Items from a data source
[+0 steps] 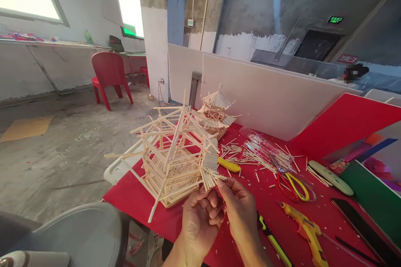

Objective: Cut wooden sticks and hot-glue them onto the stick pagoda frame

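A pavilion model of thin wooden sticks (175, 171) stands at the red table's front left edge, its roof an open frame with one slatted panel (211, 159) on the right. At that panel's lower corner, short sticks (209, 179) fan out. My right hand (240, 205) pinches the end of a stick there between thumb and fingers. Palm up just below the fan, my left hand (200, 219) has its fingers curled by the stick ends; whatever they grip is hidden. Behind stands a second stick pavilion (216, 110) with slatted roofs.
Loose sticks (232, 150), a yellow cutter (229, 164), scissors (290, 181), a green-black utility knife (272, 238) and a yellow glue gun (305, 229) lie to the right. White foam boards (250, 91) rise behind. A grey stool (81, 238) stands left. Another person sits beyond the boards.
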`<state>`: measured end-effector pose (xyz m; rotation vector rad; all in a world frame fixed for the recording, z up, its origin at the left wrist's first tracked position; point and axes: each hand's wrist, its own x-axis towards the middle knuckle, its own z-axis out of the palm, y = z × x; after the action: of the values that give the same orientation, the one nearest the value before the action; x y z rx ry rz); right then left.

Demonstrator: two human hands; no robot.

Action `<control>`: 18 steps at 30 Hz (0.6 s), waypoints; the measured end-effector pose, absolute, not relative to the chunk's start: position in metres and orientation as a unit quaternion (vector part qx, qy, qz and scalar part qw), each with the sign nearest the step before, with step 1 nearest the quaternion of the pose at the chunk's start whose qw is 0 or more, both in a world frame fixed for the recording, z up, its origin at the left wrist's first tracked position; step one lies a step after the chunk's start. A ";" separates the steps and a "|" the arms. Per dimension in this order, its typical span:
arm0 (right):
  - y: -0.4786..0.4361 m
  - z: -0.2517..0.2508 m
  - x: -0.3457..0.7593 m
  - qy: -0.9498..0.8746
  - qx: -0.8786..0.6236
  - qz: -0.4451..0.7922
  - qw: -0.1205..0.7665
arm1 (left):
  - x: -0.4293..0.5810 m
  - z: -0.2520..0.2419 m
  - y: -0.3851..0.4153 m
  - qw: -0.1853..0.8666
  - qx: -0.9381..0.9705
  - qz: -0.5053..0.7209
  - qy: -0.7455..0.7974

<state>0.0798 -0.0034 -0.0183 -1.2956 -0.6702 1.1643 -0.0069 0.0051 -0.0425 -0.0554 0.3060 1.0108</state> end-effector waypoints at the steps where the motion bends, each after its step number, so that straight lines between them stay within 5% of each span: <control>1: -0.003 -0.020 0.080 -0.280 -0.557 0.506 0.596 | -0.007 -0.043 0.005 0.864 -0.024 0.483 0.141; 18: -0.007 -0.023 0.082 -0.330 -0.572 0.440 0.609 | -0.006 -0.042 0.003 0.873 -0.018 0.470 0.125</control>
<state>0.0822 -0.0073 -0.0226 -1.3215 -0.7623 1.0163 -0.0064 0.0025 -0.0421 -0.0377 0.2606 0.9823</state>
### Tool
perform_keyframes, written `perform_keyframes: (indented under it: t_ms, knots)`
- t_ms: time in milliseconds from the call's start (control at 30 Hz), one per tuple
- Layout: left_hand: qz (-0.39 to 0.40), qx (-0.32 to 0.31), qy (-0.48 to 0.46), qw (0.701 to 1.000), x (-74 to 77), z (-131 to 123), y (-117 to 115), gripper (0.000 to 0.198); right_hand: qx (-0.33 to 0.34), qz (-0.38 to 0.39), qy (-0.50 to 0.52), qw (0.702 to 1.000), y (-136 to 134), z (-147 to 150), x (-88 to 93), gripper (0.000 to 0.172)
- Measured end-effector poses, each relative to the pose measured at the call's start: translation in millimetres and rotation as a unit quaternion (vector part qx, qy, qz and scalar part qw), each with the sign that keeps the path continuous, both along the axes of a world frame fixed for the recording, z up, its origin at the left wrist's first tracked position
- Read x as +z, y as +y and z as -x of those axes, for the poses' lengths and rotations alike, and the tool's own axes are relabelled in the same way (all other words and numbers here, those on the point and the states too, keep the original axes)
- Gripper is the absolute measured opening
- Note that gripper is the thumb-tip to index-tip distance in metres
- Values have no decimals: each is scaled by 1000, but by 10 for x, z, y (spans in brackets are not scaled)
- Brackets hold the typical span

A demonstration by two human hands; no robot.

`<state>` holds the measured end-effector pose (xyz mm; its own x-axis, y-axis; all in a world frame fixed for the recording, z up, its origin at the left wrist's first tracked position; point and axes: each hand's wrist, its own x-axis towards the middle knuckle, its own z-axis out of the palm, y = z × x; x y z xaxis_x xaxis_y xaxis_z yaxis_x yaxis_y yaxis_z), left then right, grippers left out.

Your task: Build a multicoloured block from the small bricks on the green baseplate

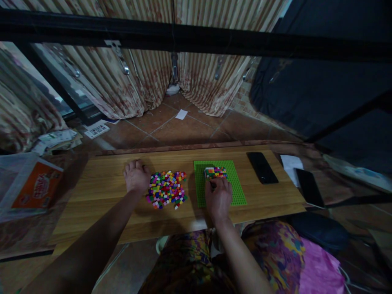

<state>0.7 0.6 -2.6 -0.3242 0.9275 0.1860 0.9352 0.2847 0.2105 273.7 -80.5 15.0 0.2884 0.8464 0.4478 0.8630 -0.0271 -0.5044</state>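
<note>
My left hand (136, 176) rests on the wooden table, fingers lying loosely apart at the left edge of a pile of small colourful bricks (167, 188). Nothing shows in it. A green studded baseplate (239, 192) lies to the right of the pile. On its upper half stands a small block of multicoloured bricks (216, 172), with some white ones at its upper left. My right hand (219, 196) is over the baseplate, thumb and fingers drawn together at the near side of that block. Whatever is between the fingertips is hidden or too small to name.
A black phone (262, 168) lies on the table (101, 183), right of the baseplate. Beyond the table's right end are another dark device (309, 187) and white paper (291, 166). An orange-and-white box (36, 185) stands at left. A dark metal bar (196, 37) crosses before the curtains.
</note>
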Motion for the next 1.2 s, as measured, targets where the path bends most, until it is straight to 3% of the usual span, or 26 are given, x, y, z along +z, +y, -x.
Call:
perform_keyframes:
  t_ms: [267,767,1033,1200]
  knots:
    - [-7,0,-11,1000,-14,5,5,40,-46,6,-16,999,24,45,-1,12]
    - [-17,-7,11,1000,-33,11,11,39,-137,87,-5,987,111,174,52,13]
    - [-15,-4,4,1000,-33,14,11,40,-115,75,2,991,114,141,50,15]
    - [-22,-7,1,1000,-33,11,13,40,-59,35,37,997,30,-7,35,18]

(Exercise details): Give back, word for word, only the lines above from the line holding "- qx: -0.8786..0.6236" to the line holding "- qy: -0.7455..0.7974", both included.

(Exercise output):
  - qx: -0.8786..0.6236
  - qz: -0.4451..0.7922
  - qw: -0.1205..0.7665
arm1 (left):
  - x: -0.4293..0.5810 m
  - z: -0.2520..0.2419 m
  - y: -0.3851..0.4153 m
  - qw: -0.1853..0.8666
  - qx: -0.9381..0.9705
  - qz: -0.5053..0.7209
  - qy: -0.7455..0.7974

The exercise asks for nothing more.